Graeme Sawyer, founder of the Northern Territory group known as Frog Watch, holds a cane toad (L) and a native frog at a billabong located 120 km (75 miles) south of Darwin, Australia, May 11, 2005.
Graeme Sawyer, founder of the Northern Territory group known as Frog Watch, holds a cane toad (L) and a native frog at a billabong located 120 km (75 miles) south of Darwin, Australia, May 11, 2005.

Wildlife rangers at the World Heritage-listed Kakadu National Park in northern Australia have been told to abandon programs aimed at curbing numbers of one of the country's most destructive invasive pests. Cane toads have come to inhabit much of tropical Australia since they were introduced from Hawaii in the 1930s.

They are a voracious pest that has invaded vast swathes of northern Australia, and toxins in their bodies can kill goannas, crocodiles and snakes within minutes.
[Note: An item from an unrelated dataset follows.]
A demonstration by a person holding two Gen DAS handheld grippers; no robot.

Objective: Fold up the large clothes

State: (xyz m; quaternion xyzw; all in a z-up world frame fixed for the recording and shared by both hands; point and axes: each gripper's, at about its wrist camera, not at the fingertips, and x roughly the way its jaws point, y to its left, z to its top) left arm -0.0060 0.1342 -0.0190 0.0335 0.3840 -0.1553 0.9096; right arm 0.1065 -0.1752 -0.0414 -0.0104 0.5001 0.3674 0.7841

They have devastated many native species, but researchers now say wildlife is recovering, following the initial hit that occurred when the toads first arrived.

FILE - A cane toad sits still on a rock at Taronga Zoo in Sydney, Australia, March 8, 2002.
FILE - A cane toad sits still on a rock at Taronga Zoo in Sydney, Australia, March 8, 2002.

In the Kakadu National Park in the Northern Territory, the toad invasion began in 2002. Rangers have now abandoned active efforts to remove the toads or stop their spread, because they believe native animals are learning to not eat the toads or are avoiding them altogether.

This approach is supported by Professor Rick Shine, an evolutionary ecologist at the University of Sydney.

"The Australian wildlife has proved to be far more resilient than I ever gave them credit for. They take a hell of a hit when the toads first arrive, but, through time, they begin to recover," he said.

Cane toads are prolific breeders, and some estimates suggest there are as many as 1.5 billion in Australia, but it is impossible to know for sure.

In the 1930s, the toads were thought to protect sugar plantations by eating the grubs that were devouring the crop. They were then sent around the world as a pest control means.

In 1935, 101 toads arrived in Queensland, where they were bred in captivity and their progeny released to hunt and kill cane-destroying beetles along Australia's northeast coast. The experiment was a disaster. Not only could the toads not climb the sugar cane plants to catch the beetles, their numbers spread rapidly.

The toads prey on insects and other small animals, but they are at their most dangerous when they are eaten by larger predators, such as snakes, goannas and freshwater crocodiles. A large gland on the toad's shoulder is loaded with fast-acting cardiac toxins.